What this task involves
Your task is to quote the listing below exactly, beginning with its first line and ending on the line bearing "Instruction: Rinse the".

Records for the task
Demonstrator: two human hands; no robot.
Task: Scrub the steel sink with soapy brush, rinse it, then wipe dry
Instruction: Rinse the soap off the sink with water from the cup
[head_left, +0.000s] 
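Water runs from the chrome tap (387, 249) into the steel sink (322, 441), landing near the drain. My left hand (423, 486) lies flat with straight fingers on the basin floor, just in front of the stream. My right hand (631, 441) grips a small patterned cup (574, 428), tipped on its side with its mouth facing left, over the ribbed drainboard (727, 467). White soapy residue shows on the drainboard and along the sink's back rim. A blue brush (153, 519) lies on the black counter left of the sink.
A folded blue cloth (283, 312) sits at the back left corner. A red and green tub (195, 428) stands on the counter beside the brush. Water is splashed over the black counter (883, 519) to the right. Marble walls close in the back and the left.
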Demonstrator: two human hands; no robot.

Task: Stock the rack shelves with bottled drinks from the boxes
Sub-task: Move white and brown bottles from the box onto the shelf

Answer section
Demonstrator: two human hands; no robot.
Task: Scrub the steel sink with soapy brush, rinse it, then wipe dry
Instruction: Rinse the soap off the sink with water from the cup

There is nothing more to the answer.